Modern software is compiled more than it is composed, built on top of open source components to develop faster and more efficiently.
No longer a secret weapon for developers seeking to meet their tight deadlines, open source usage has come into the mainstream with the most prominent enterprises in the world, including Microsoft and Google, touting that they are users of and contributors to open source projects.
According to industry estimates, open source components comprise 60-80% of the code base in modern applications. A recent open source vulnerability management survey of 650 developers found that 97% of respondents use open source, with 87.4% stating that they use it regularly. This means that if your team is developing software, then they are more than likely consistently using open source components for many of the core features of their products.
Open source vulnerabilities are on the rise
While organizations enjoy the powerful features that open source components provide to help fuel their software production, they need to use them responsibly, dealing with security vulnerabilities in the components that can put their products at risk.
As the community of open source security researchers has increased their efforts to uncover new vulnerabilities in a wide range of open source software projects, the number of published security vulnerabilities which can be used by hackers has risen as well. In 2017, we witnessed a 51% jump from the year before, following a growing trend of reported CVEs across the software industry.
Under ideal conditions, an organization will have in place a Software Composition Analysis tool that will track their open source usage and notify them when new vulnerabilities are found in the components that they are using in their software.
The challenge for organizations is to keep up with the increasing workload of alerts, adding more pressure to an overworked crew as it is.
According to our survey, developers are currently investing 15 hours a month on average to deal with open source vulnerabilities. This includes researching the vulnerability, sending it to other team members or managers for care or advice, and assessing how it impacts the security of their application. Interestingly though, the respondents claimed that they only spent an average of 3.8 hours on the actual remediations. This time spent to remediation ratio would imply that developers’ time is being inefficiently used and that they lack the necessary information for decision making on where to start.

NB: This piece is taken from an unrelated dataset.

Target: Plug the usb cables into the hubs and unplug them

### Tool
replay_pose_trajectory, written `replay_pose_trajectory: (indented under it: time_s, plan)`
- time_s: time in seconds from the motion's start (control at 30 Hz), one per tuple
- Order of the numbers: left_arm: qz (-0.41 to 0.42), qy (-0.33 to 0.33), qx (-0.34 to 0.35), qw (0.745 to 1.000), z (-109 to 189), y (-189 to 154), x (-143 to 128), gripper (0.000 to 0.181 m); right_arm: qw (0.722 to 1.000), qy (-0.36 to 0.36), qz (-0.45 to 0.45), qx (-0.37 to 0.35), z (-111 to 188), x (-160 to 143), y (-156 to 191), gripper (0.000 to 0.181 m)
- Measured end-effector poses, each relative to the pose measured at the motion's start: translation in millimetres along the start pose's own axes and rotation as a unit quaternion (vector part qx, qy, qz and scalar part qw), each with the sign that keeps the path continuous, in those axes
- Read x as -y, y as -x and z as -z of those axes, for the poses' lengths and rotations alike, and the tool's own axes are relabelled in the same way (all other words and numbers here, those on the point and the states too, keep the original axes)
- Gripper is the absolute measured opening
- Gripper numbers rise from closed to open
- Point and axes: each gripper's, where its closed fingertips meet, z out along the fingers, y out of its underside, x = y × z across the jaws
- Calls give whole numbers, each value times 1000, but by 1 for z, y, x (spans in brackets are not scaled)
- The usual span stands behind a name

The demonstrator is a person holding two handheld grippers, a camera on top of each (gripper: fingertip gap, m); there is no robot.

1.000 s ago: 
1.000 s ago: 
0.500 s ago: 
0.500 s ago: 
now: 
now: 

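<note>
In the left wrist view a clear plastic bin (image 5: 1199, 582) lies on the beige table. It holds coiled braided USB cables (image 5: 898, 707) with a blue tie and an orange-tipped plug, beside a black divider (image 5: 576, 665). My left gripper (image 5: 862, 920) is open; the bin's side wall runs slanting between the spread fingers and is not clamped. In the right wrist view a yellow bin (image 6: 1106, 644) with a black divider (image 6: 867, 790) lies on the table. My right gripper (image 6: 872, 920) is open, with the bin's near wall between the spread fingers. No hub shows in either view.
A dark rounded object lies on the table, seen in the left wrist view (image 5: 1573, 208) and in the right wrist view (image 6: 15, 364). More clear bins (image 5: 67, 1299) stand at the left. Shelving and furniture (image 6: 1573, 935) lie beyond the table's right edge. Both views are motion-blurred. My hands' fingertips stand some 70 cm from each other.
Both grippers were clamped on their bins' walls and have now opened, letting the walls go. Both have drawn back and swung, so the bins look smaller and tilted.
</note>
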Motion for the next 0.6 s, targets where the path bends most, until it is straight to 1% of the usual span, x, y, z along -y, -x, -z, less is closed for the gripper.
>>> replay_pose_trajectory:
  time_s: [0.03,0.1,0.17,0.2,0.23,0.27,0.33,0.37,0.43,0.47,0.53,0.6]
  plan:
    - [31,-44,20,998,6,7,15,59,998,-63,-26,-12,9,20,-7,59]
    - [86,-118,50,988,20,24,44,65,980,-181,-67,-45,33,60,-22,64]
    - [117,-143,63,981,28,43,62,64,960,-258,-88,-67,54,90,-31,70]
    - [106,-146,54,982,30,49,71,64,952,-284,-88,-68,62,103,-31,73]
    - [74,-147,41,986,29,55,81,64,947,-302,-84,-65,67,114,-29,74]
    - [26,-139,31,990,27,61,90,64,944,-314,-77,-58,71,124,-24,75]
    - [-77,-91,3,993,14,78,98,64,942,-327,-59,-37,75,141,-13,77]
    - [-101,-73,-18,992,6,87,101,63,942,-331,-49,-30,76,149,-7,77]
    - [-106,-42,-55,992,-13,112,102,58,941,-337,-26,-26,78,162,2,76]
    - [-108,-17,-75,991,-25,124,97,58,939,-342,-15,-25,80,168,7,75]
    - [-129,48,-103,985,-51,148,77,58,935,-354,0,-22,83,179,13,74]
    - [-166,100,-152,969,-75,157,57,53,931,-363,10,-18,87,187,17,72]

Digging a little bit deeper in the survey, developers responded that they do not have an accepted method for prioritizing which vulnerabilities need to be on top of the to-do list. The majority stated that they were basing their decisions on a perception of risk to their product, whether it be from the criticality score of the vulnerability, how often it appeared in their software, or on how readily available a fix was to implement.
What was clear from their answers was that they were making decisions without a full picture of how a vulnerability was directly impacting the security of their product and whether or not it was worthy of their valuable attention.
How do we assess a vulnerability?
Just because a vulnerability is rated as critical does not mean that it should be a top concern. It is easy to look at a vulnerability’s CVSS rating and determine that one is riskier to us than another.
Without denying the legitimacy of a CVSS number, the potential damage that could be caused by a known vulnerability in an open source component may not be the correct factor in deciding which vulnerabilities needed to be on the shortlist for remediations.
Instead, it can be argued that the most important factor to consider when dealting with a never-ending list of security alerts is to determine whether a vulnerability actually has a direct impact on a product in a way that can leave it at risk of exploitation.
When a developer chooses a specific open source component for their software from a resource such as GitHub, they pick one that provides them with the desired feature. They may create an API to access the specific functionality and have their product make calls to it for the intended features. A functionality that is receiving these calls is considered to be effective. However, mixed into the component are other functionalities, that are essentially along for the ride. These functionalities are considered to be ineffective.
Our research into Java components has found that only 30% of the vulnerable functionalities are actually effective. In later observations during our beta with customers, the percentage was even closer to 15%.
These findings have significant implications for how we think about vulnerabilities impacting our products, and how we approach prioritization in vulnerability management, helping us to make better decisions. If a component shows up in an alert as vulnerable because it contains a vulnerable functionality, it is well worth the time to check if it is, in fact, being used by the product in the first place. Nobody wants to have to replace and reconfigure a component unnecessarily. Leaving an alert unanswered is also not ideal, but would unfortunately seem to be a common occurrence.
Utilizing automated tools for greater visibility
Given the sheer number of security alerts, developers would be hard pressed to research each and every vulnerable component to understand whether or not they are effective. Imagine sending them off on a hunt through the dependency trees, searching for the offending functionality.
Just as keeping track of open source usage manually is a Sisyphean task, so is carrying out manual trace analysis for a vulnerable component to check how it impacts a project. This is where automated tools can come into play to save significant amounts of time.
Automated tools that perform effective usage analysis can do that deep dive for the developer, providing them with a definitive visualization of which vulnerabilities are effective, and which are not.
Moreover, when an effective vulnerability is identified, it can point developers right to the spot where the vulnerable code is in the product, saving time on the hunt which allows them to get down to their remediation.
Security teams are overworked and understaffed, so harnessing the power of automation is really the only viable option for moving forward, allowing developers to work more efficiently and spend more of their time on actually developing new software.